● **TASK**: Please count the lines of the data that contain "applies" and state only the total.

Source data:
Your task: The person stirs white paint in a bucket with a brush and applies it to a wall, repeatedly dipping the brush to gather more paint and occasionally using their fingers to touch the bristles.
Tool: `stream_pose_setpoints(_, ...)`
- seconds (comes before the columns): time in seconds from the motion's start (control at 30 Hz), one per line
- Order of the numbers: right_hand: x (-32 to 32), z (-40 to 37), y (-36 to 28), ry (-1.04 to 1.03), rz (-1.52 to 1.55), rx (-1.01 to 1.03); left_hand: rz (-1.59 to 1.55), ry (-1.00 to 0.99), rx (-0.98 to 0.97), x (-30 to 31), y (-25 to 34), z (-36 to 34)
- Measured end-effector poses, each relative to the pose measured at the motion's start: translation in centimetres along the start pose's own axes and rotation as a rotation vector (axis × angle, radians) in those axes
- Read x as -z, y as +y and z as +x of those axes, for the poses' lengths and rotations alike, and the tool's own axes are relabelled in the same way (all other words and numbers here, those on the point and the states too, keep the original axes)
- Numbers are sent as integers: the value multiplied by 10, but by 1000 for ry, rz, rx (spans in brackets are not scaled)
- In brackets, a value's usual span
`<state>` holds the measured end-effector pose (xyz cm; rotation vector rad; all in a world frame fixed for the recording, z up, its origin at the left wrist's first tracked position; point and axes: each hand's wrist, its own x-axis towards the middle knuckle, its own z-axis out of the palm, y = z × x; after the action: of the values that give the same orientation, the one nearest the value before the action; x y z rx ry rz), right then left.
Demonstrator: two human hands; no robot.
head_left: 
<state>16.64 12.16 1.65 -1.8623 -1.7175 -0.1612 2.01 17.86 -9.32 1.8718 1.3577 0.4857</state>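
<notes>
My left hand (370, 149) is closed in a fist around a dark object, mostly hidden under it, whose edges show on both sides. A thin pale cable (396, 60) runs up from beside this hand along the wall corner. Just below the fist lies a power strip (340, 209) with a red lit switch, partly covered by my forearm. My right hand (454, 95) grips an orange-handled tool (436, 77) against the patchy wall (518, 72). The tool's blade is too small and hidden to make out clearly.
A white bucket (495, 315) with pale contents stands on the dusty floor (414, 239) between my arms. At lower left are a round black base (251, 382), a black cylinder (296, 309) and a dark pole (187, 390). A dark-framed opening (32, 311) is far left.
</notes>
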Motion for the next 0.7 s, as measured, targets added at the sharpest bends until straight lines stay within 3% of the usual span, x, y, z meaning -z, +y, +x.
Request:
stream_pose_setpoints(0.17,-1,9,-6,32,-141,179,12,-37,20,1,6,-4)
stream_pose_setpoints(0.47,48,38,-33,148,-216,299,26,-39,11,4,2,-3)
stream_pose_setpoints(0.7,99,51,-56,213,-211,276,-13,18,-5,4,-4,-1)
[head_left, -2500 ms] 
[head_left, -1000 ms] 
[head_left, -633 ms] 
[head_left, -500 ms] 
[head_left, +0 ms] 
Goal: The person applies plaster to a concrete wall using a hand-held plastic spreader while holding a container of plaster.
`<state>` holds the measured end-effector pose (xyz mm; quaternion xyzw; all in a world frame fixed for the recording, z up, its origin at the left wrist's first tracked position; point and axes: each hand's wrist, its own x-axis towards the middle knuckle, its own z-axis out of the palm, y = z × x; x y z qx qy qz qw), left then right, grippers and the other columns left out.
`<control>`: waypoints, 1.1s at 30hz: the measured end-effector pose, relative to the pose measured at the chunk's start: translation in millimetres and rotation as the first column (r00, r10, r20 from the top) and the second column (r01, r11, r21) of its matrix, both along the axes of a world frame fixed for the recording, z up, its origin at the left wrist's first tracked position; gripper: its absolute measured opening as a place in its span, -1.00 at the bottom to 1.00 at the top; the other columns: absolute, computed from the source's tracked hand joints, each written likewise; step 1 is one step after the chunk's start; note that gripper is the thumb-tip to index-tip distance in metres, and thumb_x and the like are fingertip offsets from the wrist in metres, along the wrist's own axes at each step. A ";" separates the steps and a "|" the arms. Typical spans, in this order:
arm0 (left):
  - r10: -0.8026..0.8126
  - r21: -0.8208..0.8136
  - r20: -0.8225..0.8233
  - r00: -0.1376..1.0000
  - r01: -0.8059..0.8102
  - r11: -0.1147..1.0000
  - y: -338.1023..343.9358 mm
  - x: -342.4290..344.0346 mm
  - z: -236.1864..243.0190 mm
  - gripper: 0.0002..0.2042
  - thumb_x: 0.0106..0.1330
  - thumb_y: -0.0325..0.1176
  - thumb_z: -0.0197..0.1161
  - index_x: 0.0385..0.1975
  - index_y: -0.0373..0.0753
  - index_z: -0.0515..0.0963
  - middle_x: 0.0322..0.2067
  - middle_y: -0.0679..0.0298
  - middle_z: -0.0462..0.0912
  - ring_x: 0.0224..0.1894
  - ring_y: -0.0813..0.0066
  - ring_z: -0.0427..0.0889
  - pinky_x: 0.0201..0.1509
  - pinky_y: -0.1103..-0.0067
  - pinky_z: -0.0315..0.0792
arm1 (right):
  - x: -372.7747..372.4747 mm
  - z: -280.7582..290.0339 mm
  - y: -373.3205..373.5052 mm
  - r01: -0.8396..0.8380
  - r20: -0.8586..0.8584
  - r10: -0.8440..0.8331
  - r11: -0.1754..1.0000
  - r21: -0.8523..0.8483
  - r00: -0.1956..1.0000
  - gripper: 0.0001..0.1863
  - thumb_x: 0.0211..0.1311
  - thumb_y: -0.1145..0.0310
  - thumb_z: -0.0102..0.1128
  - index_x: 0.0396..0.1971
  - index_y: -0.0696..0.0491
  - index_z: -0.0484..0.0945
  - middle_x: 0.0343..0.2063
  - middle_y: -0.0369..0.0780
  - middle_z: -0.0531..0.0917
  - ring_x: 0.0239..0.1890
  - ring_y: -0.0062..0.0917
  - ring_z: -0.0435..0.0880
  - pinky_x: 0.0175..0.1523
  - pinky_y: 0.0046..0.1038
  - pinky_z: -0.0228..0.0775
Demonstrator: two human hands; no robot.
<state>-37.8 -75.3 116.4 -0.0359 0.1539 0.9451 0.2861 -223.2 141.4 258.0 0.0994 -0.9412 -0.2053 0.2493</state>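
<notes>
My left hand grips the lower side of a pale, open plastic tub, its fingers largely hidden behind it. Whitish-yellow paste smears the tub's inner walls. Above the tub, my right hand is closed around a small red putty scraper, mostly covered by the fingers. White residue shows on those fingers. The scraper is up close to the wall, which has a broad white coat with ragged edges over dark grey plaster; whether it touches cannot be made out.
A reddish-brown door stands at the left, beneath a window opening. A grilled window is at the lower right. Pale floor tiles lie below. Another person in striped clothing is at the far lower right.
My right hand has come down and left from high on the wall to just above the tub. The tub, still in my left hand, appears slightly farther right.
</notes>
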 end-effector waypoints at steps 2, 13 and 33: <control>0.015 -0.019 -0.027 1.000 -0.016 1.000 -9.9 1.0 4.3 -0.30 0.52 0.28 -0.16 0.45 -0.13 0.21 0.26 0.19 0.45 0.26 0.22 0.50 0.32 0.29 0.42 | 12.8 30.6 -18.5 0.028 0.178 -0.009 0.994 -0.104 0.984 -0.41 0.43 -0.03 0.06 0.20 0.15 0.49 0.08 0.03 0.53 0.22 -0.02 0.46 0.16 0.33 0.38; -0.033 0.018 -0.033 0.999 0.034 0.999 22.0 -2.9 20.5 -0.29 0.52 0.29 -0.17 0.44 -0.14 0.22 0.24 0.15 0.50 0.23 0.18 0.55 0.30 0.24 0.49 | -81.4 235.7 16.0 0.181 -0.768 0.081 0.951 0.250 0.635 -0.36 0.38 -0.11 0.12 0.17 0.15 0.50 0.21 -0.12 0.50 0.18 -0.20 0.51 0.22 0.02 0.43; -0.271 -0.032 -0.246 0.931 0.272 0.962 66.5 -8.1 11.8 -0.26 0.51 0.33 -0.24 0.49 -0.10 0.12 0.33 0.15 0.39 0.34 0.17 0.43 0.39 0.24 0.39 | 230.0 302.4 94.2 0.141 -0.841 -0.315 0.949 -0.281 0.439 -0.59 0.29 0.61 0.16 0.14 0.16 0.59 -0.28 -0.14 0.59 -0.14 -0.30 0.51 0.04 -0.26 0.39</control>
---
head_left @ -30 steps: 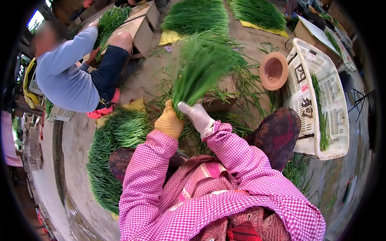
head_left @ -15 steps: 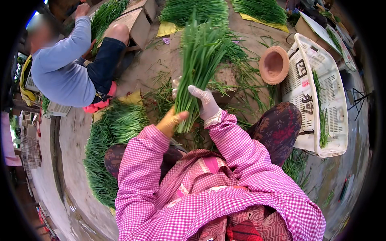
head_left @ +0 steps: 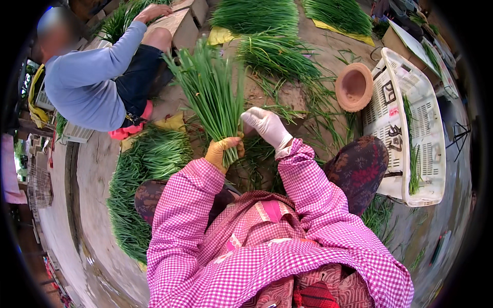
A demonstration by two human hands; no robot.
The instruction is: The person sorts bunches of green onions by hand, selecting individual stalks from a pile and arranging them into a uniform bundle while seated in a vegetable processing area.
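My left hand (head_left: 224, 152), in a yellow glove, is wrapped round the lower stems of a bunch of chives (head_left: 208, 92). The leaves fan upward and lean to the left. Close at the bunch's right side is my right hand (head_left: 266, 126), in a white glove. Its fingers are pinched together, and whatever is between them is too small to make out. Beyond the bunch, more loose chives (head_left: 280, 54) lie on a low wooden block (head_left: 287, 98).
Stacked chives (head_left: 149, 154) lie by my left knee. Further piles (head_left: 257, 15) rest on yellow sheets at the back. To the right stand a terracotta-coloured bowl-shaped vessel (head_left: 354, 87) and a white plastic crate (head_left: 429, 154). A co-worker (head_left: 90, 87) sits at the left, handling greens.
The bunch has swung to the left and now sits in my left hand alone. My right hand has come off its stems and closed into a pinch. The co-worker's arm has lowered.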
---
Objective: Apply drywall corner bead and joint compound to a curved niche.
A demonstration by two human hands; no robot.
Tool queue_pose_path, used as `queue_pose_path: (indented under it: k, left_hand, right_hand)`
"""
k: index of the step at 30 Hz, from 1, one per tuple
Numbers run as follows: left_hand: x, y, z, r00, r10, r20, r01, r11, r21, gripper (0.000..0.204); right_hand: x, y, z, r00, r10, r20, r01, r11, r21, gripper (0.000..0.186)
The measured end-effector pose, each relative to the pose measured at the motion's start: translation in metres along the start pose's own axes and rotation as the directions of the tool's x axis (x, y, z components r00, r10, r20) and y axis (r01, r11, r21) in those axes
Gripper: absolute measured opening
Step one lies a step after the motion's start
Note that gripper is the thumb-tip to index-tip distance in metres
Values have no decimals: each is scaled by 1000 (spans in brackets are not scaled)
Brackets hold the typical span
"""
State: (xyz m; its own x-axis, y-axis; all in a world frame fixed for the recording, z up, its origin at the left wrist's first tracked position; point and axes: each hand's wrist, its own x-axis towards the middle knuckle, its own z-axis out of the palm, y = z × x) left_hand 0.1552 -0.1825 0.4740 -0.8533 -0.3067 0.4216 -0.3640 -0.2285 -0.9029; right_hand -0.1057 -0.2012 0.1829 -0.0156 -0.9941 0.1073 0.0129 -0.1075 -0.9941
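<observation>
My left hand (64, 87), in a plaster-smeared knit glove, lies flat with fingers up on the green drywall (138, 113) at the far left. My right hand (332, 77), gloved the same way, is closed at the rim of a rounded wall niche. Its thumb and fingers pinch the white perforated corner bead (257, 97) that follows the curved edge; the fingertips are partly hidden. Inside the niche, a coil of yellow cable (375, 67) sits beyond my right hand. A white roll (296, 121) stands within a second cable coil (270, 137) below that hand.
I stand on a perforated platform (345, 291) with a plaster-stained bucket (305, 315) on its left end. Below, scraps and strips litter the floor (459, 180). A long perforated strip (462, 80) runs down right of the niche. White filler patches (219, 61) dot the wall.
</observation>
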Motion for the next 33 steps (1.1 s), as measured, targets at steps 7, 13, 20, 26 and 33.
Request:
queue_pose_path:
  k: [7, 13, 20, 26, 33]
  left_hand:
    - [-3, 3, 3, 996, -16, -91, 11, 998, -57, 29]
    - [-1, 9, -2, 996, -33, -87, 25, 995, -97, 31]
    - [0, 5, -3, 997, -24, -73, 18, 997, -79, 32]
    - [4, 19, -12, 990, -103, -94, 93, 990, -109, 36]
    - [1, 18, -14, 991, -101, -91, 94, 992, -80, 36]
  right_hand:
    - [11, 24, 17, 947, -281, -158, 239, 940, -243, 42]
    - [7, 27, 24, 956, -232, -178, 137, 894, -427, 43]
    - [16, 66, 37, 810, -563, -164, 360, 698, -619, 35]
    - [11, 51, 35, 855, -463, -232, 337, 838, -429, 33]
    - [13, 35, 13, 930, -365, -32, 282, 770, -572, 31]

● **TASK RESULT**: 2